Segment Start: Source data

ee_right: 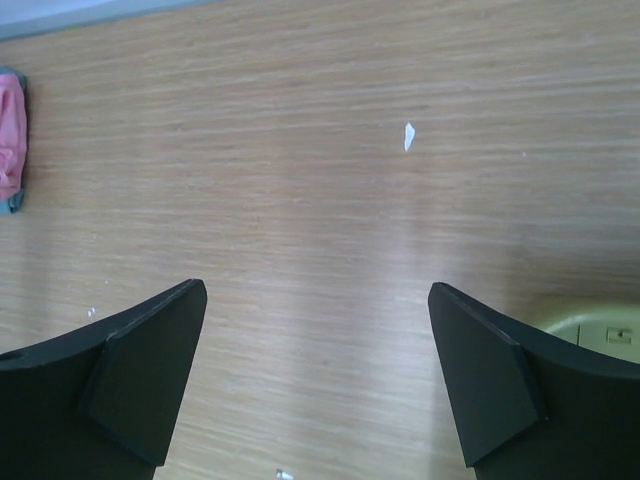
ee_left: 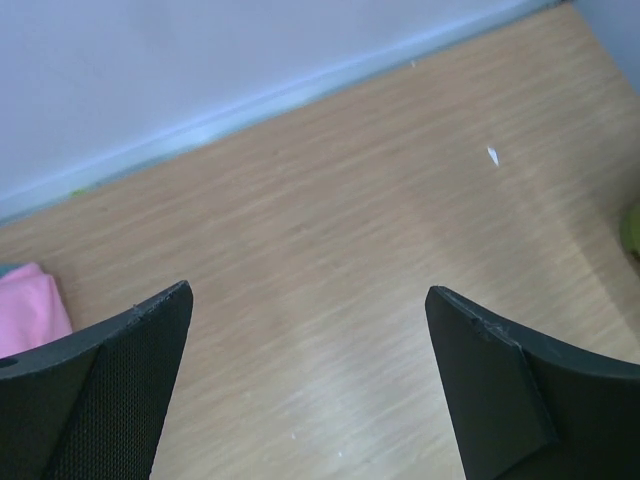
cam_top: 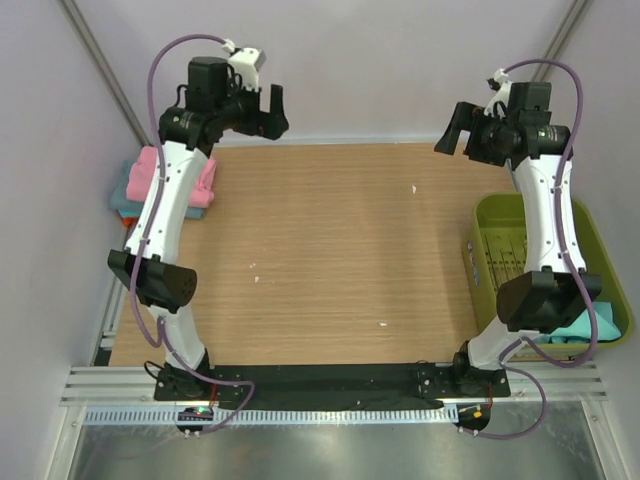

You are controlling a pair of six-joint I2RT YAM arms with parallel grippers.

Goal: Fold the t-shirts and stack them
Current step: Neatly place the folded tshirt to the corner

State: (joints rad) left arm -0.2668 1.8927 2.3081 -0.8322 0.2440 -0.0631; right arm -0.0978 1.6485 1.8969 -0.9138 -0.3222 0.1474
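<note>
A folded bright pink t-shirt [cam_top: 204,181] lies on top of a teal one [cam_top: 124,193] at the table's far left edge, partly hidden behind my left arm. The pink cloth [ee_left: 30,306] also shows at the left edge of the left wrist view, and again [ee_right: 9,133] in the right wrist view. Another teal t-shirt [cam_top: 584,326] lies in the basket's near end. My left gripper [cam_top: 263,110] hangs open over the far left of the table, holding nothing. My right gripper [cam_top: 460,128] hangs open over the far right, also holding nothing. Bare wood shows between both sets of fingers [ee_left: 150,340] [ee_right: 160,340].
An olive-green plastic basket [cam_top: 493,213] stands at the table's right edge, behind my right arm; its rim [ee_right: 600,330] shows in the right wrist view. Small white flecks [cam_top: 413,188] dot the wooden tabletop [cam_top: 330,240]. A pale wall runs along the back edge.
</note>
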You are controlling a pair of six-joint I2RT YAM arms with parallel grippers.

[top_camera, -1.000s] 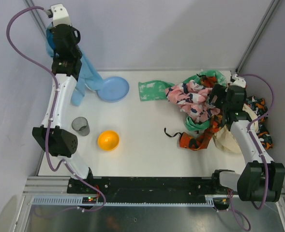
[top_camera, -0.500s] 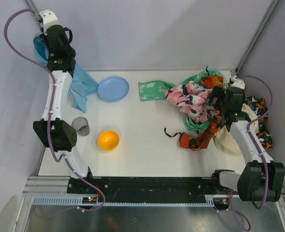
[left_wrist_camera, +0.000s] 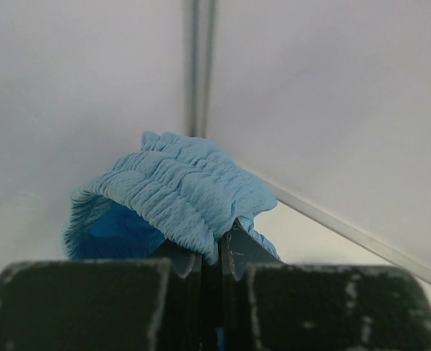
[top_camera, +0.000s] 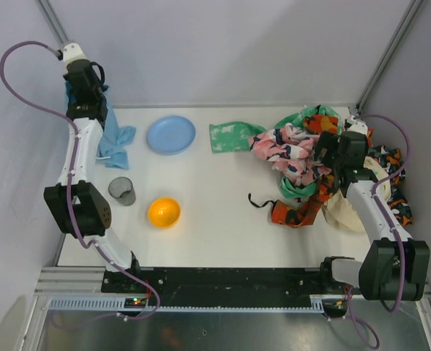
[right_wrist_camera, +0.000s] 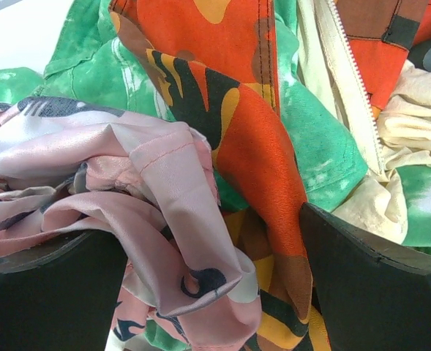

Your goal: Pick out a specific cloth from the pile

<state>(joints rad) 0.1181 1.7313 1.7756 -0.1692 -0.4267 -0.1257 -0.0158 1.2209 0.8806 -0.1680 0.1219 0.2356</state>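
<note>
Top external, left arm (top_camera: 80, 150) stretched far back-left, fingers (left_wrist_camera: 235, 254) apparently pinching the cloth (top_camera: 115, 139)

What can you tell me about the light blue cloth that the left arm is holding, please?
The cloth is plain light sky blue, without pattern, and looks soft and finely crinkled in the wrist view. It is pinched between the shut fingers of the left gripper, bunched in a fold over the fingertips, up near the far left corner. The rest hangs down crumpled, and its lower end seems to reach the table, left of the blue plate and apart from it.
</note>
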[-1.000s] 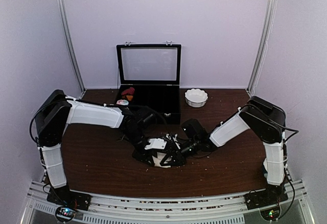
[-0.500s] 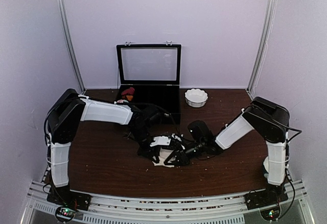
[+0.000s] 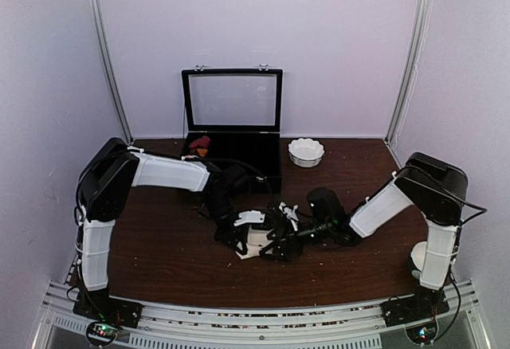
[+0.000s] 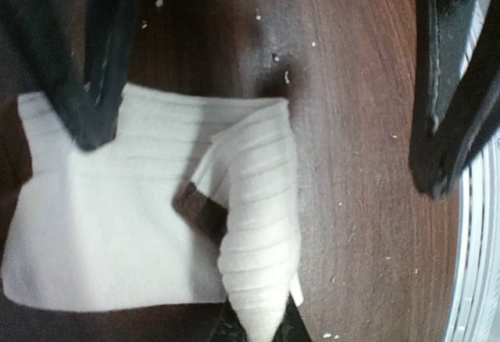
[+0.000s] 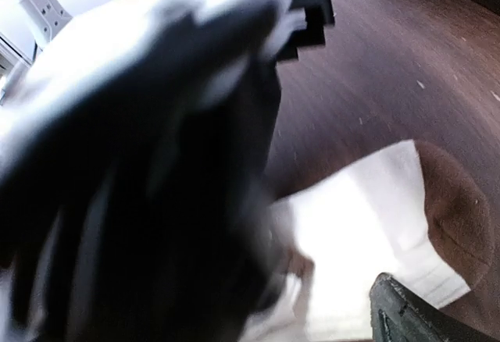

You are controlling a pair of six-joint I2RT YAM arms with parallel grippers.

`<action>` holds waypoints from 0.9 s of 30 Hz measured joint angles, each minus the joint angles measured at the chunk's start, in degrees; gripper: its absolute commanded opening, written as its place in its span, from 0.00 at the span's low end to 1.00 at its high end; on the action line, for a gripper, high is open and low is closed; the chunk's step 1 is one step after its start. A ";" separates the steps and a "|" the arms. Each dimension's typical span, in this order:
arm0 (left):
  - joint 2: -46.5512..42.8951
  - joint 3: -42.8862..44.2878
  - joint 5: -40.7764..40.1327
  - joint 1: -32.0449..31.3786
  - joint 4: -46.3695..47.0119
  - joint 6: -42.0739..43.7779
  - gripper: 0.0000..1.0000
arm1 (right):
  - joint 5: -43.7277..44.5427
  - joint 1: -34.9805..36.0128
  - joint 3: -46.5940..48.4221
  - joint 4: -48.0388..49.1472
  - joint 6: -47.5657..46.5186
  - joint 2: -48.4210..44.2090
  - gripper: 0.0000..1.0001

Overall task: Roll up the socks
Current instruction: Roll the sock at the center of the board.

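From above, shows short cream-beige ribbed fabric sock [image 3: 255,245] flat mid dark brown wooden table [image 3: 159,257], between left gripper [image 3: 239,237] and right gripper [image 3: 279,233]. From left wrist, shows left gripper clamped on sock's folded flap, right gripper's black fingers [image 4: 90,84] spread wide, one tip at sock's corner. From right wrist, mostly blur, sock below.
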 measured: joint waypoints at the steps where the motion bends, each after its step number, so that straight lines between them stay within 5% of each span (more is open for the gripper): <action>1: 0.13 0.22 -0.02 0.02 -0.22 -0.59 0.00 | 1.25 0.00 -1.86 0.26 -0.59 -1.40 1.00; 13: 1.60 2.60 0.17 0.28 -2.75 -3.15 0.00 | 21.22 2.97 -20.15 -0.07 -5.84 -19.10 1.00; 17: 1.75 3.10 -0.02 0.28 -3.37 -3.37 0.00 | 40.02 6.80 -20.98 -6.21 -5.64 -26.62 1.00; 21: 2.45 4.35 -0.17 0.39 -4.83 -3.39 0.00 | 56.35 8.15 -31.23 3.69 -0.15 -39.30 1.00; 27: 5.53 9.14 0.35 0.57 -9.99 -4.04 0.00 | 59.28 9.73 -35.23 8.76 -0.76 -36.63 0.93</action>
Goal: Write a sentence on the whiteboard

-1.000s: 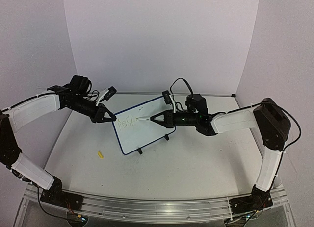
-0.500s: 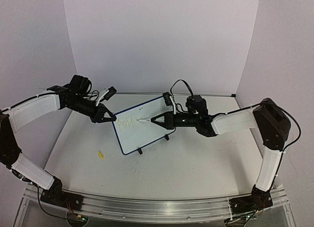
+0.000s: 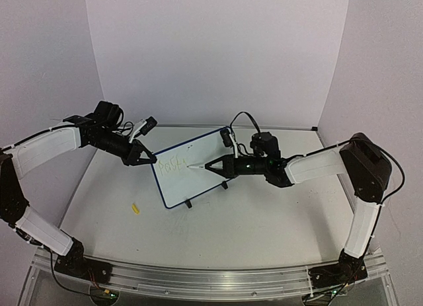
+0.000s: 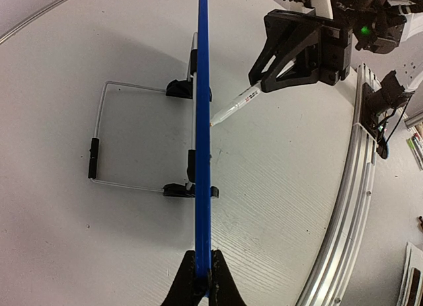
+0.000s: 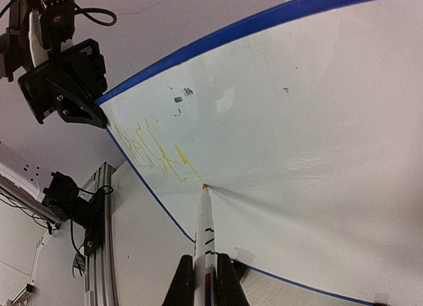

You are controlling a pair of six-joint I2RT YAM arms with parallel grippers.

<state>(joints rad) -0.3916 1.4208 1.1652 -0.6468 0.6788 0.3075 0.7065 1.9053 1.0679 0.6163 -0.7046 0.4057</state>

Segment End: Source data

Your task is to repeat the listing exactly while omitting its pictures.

ee_right: 
ee_left: 
cam_top: 

You are controlling a pair of six-joint I2RT YAM arms with parallel grippers.

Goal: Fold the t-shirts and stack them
Current step: Neatly place the folded tshirt to the corner

State: (joints rad) left arm -0.2668 1.8927 2.3081 -0.8322 0.2440 -0.0631; right arm -0.0978 1.6485 1.8969 -0.9138 -0.3222 0.1474
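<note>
A folded bright pink t-shirt [cam_top: 204,181] lies on top of a teal one [cam_top: 124,193] at the table's far left edge, partly hidden behind my left arm. The pink cloth [ee_left: 30,306] also shows at the left edge of the left wrist view, and again [ee_right: 9,133] in the right wrist view. Another teal t-shirt [cam_top: 584,326] lies in the basket's near end. My left gripper [cam_top: 263,110] hangs open over the far left of the table, holding nothing. My right gripper [cam_top: 460,128] hangs open over the far right, also holding nothing. Bare wood shows between both sets of fingers [ee_left: 150,340] [ee_right: 160,340].
An olive-green plastic basket [cam_top: 493,213] stands at the table's right edge, behind my right arm; its rim [ee_right: 600,330] shows in the right wrist view. Small white flecks [cam_top: 413,188] dot the wooden tabletop [cam_top: 330,240]. A pale wall runs along the back edge.
</note>
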You are controlling a pair of six-joint I2RT YAM arms with parallel grippers.

[top_camera, -1.000s] 
[top_camera, -0.500s] 
[left_wrist_camera, +0.000s] 
[top_camera, +0.000s] 
[right_wrist_camera, +0.000s] 

Your goal: Pick out a specific cloth from the pile

<state>(joints rad) 0.1181 1.7313 1.7756 -0.1692 -0.4267 -0.1257 -0.0158 1.2209 0.8806 -0.1680 0.1219 0.2356</state>
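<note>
Top external, left arm (top_camera: 80, 150) stretched far back-left, fingers (left_wrist_camera: 235, 254) apparently pinching the cloth (top_camera: 115, 139)

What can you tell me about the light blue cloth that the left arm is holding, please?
The cloth is plain light sky blue, without pattern, and looks soft and finely crinkled in the wrist view. It is pinched between the shut fingers of the left gripper, bunched in a fold over the fingertips, up near the far left corner. The rest hangs down crumpled, and its lower end seems to reach the table, left of the blue plate and apart from it.
</note>
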[-1.000s] 
[-0.500s] 
[+0.000s] 
[+0.000s] 
[+0.000s] 

You are controlling a pair of six-joint I2RT YAM arms with parallel grippers.

`<action>` holds waypoints from 0.9 s of 30 Hz measured joint angles, each minus the joint angles measured at the chunk's start, in degrees; gripper: its absolute commanded opening, written as its place in its span, from 0.00 at the span's low end to 1.00 at its high end; on the action line, for a gripper, high is open and low is closed; the chunk's step 1 is one step after its start. A ";" separates the steps and a "|" the arms. Each dimension's typical span, in this order:
arm0 (left):
  - joint 2: -46.5512..42.8951
  - joint 3: -42.8862..44.2878
  - joint 5: -40.7764..40.1327
  - joint 1: -32.0449..31.3786
  - joint 4: -46.3695..47.0119
  - joint 6: -42.0739..43.7779
  - gripper: 0.0000..1.0000
arm1 (right):
  - joint 5: -43.7277..44.5427
  - joint 1: -34.9805..36.0128
  - joint 3: -46.5940..48.4221
  - joint 4: -48.0388..49.1472
  - joint 6: -47.5657..46.5186
  - joint 2: -48.4210..44.2090
  - gripper: 0.0000..1.0001

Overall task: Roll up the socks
Current instruction: Roll the sock at the center of the board.

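From above, shows short cream-beige ribbed fabric sock [image 3: 255,245] flat mid dark brown wooden table [image 3: 159,257], between left gripper [image 3: 239,237] and right gripper [image 3: 279,233]. From left wrist, shows left gripper clamped on sock's folded flap, right gripper's black fingers [image 4: 90,84] spread wide, one tip at sock's corner. From right wrist, mostly blur, sock below.
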 measured: joint waypoints at the steps where the motion bends, each after its step number, so that straight lines between them stay within 5% of each span (more is open for the gripper): <action>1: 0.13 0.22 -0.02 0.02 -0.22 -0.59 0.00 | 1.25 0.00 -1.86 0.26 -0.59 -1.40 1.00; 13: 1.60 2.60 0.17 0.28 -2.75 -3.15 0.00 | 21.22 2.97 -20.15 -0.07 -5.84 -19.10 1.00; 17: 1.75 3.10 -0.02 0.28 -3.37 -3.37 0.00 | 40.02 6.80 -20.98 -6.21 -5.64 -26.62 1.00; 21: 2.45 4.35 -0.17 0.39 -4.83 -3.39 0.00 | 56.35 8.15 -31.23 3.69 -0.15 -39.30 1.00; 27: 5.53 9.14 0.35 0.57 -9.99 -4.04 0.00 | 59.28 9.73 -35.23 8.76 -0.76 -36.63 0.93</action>
Goal: Write a sentence on the whiteboard

-1.000s: 
-0.500s: 
+0.000s: 
+0.000s: 
+0.000s: 

You are controlling a pair of six-joint I2RT YAM arms with parallel grippers.

<state>(joints rad) -0.3916 1.4208 1.1652 -0.6468 0.6788 0.3075 0.7065 1.9053 1.0679 0.6163 -0.7046 0.4057</state>

The answer requires nothing more.